Task directions:
Of the lines below, report only those that contain "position".

****************************************

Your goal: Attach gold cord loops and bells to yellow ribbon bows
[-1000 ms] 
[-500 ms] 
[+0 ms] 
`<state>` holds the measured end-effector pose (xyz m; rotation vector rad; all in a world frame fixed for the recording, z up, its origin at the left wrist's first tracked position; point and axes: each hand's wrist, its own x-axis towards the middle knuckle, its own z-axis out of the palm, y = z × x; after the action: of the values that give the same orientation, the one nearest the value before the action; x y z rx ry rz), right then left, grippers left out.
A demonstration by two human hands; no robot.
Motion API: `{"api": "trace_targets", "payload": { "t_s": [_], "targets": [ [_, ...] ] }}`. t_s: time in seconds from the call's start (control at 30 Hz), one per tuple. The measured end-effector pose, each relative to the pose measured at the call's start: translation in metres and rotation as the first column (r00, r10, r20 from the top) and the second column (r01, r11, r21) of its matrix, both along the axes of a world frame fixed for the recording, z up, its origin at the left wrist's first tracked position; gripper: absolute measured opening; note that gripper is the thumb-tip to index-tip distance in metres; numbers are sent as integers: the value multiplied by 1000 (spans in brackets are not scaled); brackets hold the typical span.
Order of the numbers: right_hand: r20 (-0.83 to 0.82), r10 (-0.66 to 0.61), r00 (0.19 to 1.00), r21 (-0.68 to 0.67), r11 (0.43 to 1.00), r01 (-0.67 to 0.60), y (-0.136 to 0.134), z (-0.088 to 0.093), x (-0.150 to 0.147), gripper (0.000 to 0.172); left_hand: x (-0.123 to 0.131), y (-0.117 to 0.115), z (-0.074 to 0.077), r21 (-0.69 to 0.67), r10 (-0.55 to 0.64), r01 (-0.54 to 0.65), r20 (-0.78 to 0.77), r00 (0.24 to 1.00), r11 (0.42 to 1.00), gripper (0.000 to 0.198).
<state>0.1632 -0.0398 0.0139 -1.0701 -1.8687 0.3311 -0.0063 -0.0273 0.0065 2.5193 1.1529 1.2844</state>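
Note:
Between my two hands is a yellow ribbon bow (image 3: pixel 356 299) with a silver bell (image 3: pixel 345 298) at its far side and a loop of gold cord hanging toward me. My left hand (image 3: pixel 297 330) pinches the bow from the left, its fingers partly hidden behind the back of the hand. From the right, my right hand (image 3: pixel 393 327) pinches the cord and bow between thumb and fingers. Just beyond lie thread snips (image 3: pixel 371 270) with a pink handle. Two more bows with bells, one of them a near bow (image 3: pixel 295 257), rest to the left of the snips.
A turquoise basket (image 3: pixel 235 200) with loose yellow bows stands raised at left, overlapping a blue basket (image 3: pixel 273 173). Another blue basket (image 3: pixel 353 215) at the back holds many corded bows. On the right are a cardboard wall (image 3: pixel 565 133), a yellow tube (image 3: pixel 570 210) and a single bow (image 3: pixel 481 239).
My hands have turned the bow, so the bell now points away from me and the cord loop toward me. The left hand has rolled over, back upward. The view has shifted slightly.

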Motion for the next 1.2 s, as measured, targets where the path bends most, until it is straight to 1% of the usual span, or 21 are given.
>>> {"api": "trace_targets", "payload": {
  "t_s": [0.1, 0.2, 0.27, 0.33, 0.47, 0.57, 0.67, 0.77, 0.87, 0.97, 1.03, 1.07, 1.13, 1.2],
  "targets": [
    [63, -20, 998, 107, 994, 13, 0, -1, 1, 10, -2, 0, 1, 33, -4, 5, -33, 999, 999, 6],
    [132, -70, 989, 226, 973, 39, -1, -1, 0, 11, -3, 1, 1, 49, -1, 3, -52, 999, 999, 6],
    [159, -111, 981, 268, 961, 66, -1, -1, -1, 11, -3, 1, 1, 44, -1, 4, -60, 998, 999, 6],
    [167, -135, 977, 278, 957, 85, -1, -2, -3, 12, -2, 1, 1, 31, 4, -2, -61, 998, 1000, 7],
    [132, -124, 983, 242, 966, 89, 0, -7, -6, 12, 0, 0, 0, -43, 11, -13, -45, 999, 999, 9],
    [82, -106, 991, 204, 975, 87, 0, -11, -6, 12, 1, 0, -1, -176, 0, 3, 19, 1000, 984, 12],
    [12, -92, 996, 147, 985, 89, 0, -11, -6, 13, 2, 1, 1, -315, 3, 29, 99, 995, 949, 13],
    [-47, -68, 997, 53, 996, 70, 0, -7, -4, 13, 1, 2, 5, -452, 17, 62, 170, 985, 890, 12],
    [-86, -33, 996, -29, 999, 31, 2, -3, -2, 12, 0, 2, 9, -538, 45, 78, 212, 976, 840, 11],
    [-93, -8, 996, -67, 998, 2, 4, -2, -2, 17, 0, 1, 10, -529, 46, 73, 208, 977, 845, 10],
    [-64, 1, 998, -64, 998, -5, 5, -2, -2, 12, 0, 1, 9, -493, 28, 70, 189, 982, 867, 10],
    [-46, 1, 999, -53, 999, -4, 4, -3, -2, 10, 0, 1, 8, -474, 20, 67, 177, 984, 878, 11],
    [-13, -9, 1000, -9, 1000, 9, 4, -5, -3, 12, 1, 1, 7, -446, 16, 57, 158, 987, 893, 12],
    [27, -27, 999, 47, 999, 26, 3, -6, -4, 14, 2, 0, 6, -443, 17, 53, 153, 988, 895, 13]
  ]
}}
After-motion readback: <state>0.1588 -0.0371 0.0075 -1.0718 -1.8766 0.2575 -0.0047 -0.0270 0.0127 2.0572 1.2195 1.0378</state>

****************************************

Answer space:
`<state>` holds the measured end-effector pose (xyz m; rotation vector rad; all in a world frame fixed for the recording, z up, its origin at the left wrist's first tracked position; point and axes: each hand's wrist, its own x-axis towards the middle knuckle, its own z-axis out of the palm, y = z × x; after the action: of the values that give the same orientation, the one nearest the value before the action; x y z rx ry rz), right then left, grippers left out.
Motion API: `{"api": "trace_targets", "payload": { "t_s": [_], "targets": [ [_, ...] ] }}`. t_s: time in seconds from the call's start (control at 30 Hz), one per tuple. The measured end-effector pose, each relative to the pose measured at the call's start: translation in metres and rotation as the first column (r00, r10, r20 from the top) and the second column (r01, r11, r21) of its matrix, both along the axes of a world frame fixed for the recording, z up, its origin at the left wrist's first tracked position; gripper: absolute measured opening; note that gripper is the thumb-tip to index-tip distance in metres; numbers are sent as integers: the value multiplied by 1000 (spans in brackets are not scaled); brackets hold the typical span.

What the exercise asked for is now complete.